■ How to complete this task: All lines from the first one in the listing below to the one holding "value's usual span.", inclusive, are to be copied exactly.

■ Dataset excerpts:
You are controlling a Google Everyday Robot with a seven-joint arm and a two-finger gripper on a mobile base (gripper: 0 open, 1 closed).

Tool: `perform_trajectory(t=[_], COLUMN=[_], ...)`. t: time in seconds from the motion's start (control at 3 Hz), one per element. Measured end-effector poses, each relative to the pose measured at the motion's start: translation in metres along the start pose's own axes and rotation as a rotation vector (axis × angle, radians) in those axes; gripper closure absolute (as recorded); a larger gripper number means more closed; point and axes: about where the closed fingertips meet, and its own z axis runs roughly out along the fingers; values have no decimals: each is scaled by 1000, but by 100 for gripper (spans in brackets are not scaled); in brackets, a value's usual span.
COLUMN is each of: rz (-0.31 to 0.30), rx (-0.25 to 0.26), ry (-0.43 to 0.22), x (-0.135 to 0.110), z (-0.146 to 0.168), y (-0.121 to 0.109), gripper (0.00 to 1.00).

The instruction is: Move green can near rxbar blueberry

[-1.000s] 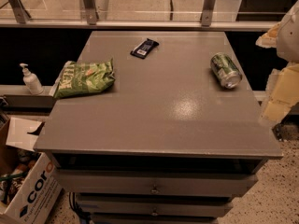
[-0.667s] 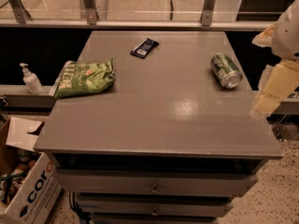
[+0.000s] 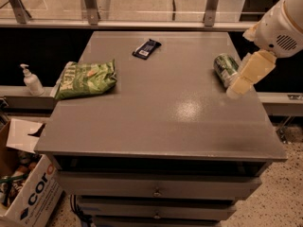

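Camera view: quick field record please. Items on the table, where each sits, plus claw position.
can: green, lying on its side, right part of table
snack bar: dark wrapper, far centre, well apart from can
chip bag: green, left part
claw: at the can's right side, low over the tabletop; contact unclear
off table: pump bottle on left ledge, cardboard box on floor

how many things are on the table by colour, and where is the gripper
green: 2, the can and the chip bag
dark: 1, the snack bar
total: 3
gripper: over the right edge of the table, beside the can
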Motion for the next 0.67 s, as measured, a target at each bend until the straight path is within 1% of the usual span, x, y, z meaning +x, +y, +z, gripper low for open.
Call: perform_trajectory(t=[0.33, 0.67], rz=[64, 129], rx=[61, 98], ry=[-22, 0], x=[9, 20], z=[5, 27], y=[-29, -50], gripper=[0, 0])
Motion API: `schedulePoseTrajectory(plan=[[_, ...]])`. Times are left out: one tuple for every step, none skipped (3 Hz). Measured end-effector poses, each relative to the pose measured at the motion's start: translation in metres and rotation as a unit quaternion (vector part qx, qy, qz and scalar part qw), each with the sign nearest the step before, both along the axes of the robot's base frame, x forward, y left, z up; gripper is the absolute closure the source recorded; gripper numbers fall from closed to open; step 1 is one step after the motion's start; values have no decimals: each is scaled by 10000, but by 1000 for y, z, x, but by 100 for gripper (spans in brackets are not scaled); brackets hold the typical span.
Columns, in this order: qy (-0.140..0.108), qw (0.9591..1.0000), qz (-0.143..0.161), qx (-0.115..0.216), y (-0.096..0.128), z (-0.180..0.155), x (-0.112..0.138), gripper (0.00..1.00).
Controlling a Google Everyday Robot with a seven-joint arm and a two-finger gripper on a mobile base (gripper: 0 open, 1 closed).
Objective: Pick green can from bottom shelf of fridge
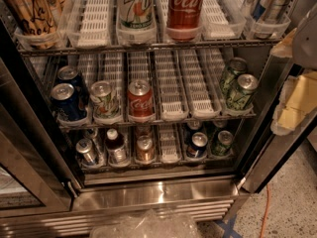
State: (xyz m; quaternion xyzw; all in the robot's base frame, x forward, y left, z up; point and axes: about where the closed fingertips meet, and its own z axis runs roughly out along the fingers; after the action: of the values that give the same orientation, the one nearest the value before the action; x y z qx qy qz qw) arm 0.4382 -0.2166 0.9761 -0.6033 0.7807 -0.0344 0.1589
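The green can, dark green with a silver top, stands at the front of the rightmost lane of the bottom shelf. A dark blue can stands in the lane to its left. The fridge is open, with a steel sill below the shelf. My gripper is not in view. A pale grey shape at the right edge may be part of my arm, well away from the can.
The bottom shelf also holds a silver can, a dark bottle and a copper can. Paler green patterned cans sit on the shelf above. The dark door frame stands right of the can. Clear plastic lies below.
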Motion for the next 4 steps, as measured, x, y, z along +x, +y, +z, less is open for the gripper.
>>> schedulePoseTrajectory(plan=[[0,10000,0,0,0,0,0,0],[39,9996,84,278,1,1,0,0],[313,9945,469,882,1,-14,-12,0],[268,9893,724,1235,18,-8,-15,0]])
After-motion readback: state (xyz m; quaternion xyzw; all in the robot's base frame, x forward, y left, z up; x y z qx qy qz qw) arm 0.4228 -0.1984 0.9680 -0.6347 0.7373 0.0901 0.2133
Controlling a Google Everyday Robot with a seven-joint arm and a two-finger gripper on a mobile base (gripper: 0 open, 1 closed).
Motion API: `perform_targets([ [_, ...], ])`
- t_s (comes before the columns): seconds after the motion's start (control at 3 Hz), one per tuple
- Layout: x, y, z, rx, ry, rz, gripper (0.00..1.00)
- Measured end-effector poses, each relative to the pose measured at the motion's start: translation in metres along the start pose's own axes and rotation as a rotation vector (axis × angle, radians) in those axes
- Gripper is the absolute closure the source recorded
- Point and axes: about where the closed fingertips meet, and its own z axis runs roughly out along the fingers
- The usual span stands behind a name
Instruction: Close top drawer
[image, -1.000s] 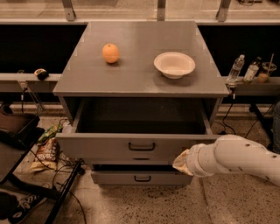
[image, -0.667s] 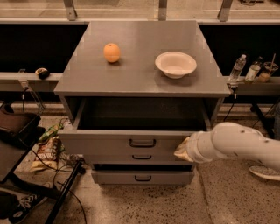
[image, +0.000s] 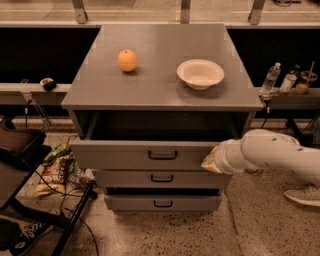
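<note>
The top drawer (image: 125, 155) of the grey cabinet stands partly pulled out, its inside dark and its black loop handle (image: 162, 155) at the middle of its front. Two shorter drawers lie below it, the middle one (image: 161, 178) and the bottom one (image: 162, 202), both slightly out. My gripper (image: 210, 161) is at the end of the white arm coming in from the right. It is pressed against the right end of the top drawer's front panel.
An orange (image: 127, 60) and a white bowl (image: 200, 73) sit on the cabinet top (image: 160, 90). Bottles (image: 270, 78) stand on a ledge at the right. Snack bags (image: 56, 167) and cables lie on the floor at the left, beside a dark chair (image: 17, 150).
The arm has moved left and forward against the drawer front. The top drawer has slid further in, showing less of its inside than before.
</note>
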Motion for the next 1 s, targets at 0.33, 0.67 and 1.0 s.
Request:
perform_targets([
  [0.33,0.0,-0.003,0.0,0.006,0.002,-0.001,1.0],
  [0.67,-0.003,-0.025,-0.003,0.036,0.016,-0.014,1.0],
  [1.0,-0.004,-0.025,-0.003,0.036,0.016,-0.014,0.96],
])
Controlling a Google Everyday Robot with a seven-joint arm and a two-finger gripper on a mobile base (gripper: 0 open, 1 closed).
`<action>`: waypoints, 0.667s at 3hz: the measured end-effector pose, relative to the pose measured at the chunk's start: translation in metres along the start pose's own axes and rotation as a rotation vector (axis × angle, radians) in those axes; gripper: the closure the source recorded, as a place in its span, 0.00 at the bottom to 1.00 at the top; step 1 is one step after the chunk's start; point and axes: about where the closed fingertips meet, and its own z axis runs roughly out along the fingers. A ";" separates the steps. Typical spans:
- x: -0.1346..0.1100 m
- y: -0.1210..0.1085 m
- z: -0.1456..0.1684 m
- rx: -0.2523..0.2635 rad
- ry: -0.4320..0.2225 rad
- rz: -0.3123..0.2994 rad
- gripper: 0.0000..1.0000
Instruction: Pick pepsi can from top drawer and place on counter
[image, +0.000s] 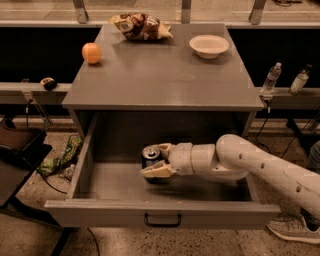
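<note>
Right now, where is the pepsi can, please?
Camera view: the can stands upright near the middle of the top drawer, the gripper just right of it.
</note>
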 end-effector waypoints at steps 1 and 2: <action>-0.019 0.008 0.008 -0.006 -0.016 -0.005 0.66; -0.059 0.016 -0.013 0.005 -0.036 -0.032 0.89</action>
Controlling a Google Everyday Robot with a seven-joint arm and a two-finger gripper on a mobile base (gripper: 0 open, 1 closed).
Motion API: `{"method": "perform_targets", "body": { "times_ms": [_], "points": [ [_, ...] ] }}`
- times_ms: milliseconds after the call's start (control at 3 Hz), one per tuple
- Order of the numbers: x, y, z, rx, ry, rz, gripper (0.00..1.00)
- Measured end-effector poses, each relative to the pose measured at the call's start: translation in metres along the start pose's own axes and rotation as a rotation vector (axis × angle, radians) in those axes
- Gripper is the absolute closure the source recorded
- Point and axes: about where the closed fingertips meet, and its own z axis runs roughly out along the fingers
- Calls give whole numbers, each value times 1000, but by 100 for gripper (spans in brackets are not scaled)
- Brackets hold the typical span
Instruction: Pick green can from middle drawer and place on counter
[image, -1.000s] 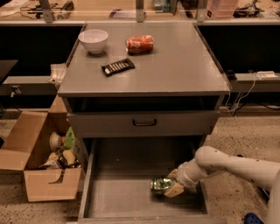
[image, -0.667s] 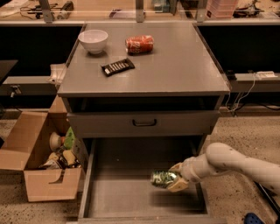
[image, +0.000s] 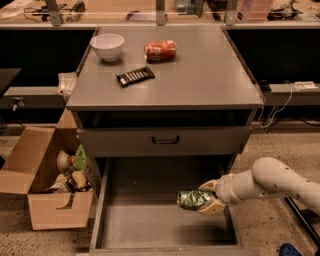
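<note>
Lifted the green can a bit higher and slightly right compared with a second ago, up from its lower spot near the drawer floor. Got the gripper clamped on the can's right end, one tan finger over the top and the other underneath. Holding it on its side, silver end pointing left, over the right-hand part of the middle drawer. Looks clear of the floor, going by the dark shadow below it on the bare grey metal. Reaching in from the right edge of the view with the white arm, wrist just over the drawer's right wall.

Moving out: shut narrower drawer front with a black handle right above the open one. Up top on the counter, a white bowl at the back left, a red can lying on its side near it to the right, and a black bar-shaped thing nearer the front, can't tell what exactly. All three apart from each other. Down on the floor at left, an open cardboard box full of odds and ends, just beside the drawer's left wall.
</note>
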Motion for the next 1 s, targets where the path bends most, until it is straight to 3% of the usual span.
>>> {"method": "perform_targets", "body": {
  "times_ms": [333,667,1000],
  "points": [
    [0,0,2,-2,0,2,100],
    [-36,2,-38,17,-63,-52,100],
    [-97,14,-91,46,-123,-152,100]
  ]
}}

■ Your solution:
You are controlling a Google Everyday Robot with a seven-joint arm and a two-finger gripper on a mobile base (gripper: 0 open, 1 closed).

Tool: `perform_trajectory(t=[_], COLUMN=[_], ...)`. t: time in seconds from the motion's start (control at 3 Hz), one per element. Measured end-effector poses, each relative to the pose measured at the motion's start: translation in metres along the start pose's own axes and rotation as a rotation vector (axis × angle, radians) in those axes; gripper closure absolute (as recorded); a larger gripper number means more closed; point and axes: about where the closed fingertips meet, and its own z axis runs roughly out along the fingers; values have no decimals: each is scaled by 1000, but by 100 for gripper (spans in brackets are not scaled); in brackets, a value's usual span.

The exercise is done, and nothing more is needed.